Sr Technology Risk Analyst- Enterprise Data Engineering

For this Sr Technology Risk Analyst opportunity, Citizens is looking for a candidate with experience in designing and configuring high performing data and analytical solutions that transform, integrate, and make data available for business solutions. You will be responsible for providing technical risk oversight of data processing/transformation processes, primarily in a public cloud (AWS) but also on-premises. This is an oversight/governance position that does not require actual solution design or hands-on configuration.

The candidate will join a first-line-risk team working directly with enterprise technology enablement teams (e.g. Data Engineering team, API team, BI team, etc.) to proactively identify, assess and mitigate risk as aligned with the enterprise risk appetite framework and industry best practices.
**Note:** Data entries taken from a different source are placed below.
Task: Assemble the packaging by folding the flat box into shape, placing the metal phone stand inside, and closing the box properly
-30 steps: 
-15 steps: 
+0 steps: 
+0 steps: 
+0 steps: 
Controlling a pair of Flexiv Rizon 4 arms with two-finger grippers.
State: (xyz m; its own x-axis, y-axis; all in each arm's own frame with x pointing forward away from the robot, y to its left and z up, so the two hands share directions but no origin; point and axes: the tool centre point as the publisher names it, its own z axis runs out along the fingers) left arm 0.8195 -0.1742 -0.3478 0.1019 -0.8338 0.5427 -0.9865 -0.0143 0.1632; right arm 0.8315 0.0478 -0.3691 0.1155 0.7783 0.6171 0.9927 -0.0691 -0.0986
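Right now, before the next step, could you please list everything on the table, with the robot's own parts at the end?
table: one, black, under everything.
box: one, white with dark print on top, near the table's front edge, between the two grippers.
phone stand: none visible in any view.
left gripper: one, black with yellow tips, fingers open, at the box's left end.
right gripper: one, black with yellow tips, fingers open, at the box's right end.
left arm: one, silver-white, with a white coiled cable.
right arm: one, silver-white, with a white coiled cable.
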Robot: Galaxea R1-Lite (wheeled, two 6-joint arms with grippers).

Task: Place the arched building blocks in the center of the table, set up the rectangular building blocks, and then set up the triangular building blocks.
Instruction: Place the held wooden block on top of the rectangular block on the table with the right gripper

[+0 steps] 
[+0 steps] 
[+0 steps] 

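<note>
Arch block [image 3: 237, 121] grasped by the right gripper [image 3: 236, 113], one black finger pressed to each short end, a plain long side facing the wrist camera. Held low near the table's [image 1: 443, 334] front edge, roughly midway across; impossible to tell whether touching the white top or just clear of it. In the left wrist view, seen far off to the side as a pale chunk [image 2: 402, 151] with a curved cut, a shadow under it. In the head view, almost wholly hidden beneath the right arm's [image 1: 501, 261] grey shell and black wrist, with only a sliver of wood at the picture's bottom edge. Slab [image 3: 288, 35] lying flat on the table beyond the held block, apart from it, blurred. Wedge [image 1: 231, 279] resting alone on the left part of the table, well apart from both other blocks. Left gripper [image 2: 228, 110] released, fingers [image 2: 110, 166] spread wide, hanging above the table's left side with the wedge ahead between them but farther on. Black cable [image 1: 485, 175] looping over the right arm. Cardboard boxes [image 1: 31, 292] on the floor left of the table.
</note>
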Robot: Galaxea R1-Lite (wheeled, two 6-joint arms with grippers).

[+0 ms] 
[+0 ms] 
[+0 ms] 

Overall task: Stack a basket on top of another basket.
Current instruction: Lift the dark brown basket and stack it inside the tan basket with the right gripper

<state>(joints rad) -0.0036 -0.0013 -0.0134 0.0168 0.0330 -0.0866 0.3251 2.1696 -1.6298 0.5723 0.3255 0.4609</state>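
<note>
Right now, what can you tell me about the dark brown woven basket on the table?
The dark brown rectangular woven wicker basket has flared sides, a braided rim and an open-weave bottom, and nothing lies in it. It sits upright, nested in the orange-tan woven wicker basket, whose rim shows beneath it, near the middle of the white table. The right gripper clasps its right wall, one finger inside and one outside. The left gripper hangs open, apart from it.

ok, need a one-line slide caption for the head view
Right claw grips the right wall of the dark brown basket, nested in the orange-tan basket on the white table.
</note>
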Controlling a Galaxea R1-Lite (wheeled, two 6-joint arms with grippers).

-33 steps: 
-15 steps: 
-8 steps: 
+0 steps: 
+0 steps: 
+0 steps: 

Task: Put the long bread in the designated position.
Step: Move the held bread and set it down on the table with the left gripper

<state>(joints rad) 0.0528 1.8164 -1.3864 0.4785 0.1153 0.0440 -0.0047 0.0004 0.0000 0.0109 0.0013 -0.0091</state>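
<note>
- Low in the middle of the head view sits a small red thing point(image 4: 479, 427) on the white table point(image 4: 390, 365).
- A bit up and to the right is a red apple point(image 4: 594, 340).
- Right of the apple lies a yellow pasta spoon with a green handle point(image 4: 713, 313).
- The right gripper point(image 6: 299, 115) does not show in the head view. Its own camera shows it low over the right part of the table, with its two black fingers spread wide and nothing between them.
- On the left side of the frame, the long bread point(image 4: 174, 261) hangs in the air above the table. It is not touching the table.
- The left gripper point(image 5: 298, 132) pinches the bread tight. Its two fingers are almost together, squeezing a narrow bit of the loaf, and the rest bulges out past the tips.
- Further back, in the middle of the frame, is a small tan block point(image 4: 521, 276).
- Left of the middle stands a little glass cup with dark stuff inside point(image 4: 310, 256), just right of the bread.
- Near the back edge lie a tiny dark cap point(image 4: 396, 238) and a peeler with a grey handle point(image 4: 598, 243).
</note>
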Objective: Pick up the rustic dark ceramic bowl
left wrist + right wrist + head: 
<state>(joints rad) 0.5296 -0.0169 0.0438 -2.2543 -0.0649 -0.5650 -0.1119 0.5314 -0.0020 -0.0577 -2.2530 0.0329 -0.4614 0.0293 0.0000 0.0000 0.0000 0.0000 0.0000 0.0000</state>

Successful candidates will have prior technical contributor experience in large scale, hybrid-cloud computing, agile-CI/CD, DevSecOps enterprises. 

Exceptional candidates will standout by demonstrating prior experience with automation and operational knowledge of Python, SQL or other technical skillsets to deploy DevSecOps solutions such as Security Orchestration, Automation and Response (SOAR) and/or hold certifications such as CISA, CISSP, CISM, AWS Solutions architect, Collibra Ranger, CCDAK, IBM APIC CSI etc. 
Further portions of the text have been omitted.